【ONE PIECE】私の居場所~アナタの隣に居たかった
第22章 邂逅
大騒ぎになっている会場ではミスティの逃げろという言葉など離れているアリスには届かない。泣き叫ぶアリスの声にレインやコリンも気付いたが、ごった返した会場で守りながらの作業で動けなかった。

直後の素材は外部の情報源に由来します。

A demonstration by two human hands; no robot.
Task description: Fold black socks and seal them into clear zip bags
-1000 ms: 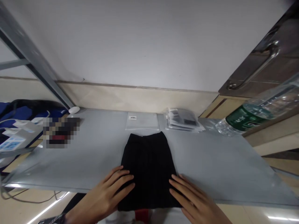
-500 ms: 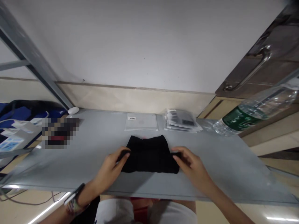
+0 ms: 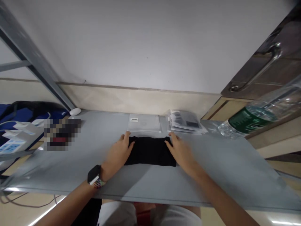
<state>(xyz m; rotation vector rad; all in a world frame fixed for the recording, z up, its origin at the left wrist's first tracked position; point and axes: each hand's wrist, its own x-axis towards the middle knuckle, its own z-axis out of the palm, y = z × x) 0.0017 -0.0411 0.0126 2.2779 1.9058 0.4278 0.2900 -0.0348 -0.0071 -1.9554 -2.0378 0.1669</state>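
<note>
A folded piece of black cloth (image 3: pixel 150 151) lies on the grey tabletop as a wide, flat strip. My left hand (image 3: pixel 119 151) is at its far left corner, thumb over the fabric and the other fingers at the outer edge. At the far right corner, my right hand (image 3: pixel 182 153) has its thumb on the cloth and its fingers round the edge. Both hands appear to grip the corners, though the fingertips are partly hidden. Just beyond the cloth lies a clear plastic bag (image 3: pixel 144 123) with a small white label.
A stack of clear packets (image 3: pixel 184 121) sits at the back of the grey table (image 3: pixel 89 175). To the right is a plastic bottle with a green label (image 3: pixel 251 120). A pixelated object (image 3: pixel 62 133) and a small white disc (image 3: pixel 75 111) are at the left. A wall rises behind.
Both hands have moved away from me, from the cloth's sides to its far corners. The cloth now looks flatter and narrower front to back, with its far edge straighter.
</note>
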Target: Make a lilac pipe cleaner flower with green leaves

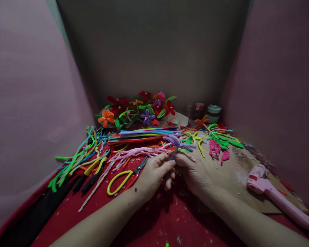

「ステラ!アリス様を、ステージに居る子供を助けろ!」
レインは近くに居たステラに指示を出した。
「えっ?そんな…」
「急げ!死ぬぞ!」
その間もブチッブチッとワイヤーが擦り切れていく。
グワッシャーン
盛大な音と共にバキバキという音を立てピアノを押し潰しメインステージは大破した。
辺りは音により人間の動きが一瞬止まりシーンとなった。
「……アリス?」
「嘘よね?嫌っ…アリスー!!」
夫妻の泣き叫ぶ声が響いた。その声を皮切りに静まり返っていた人々がまた騒ぎ出し逃げようと動き出した。レインは直ぐにステージに駆け寄りアリスを探した。ピアノの近くに居た筈だと探すも押し潰されたピアノの残骸しか確認出来なかった。
その時、
「スティル…ハートさん…」
小さな声がした。メインステージの最も奥の壁際の方からだ。声のする方へ駆け寄るとシャンデリアと壁の僅かな隙間にアリスとアリスを庇い盾となるミスティを見つけた。
「コリン!セツナ!早く来い!」
2人に怒号を飛ばした。落下の衝撃を鉄塊で防ぎアリスの盾となっているミスティが意識を失えば重みで2人とも潰れてしまう。呼ばれた2人は状況を察知し救出に動いた。
「アリス!!」
「お父様!お母様!」
救出されたアリスを夫妻は抱き締め涙を流した。
レインは助け出され壁にも垂れているミスティに声を掛けた。
「ロゼ…動けるか?」
『これで動けって…鬼。』
返ってきたミスティの返答にフッと笑みを浮かべレインは答えた。
「良くやった。」
ミスティを抱き寄せ運ぼうとするレインにミスティは慌てて言った。
『あの…血で汚れるので…その服が。』
自分の事よりレインの服を心配するミスティにレインは呆れた。
「バカ。そんな事どうだって良い。大人しく運ばれろ。」
ミスティを抱き抱えたレインは歩きながら大人しくなったミスティに気付いた。
「ちっ、寝てやがる。」
そう言うレインの顔は言葉の乱暴さの割に穏やかだった。
──やっと会えたな、ミスティ。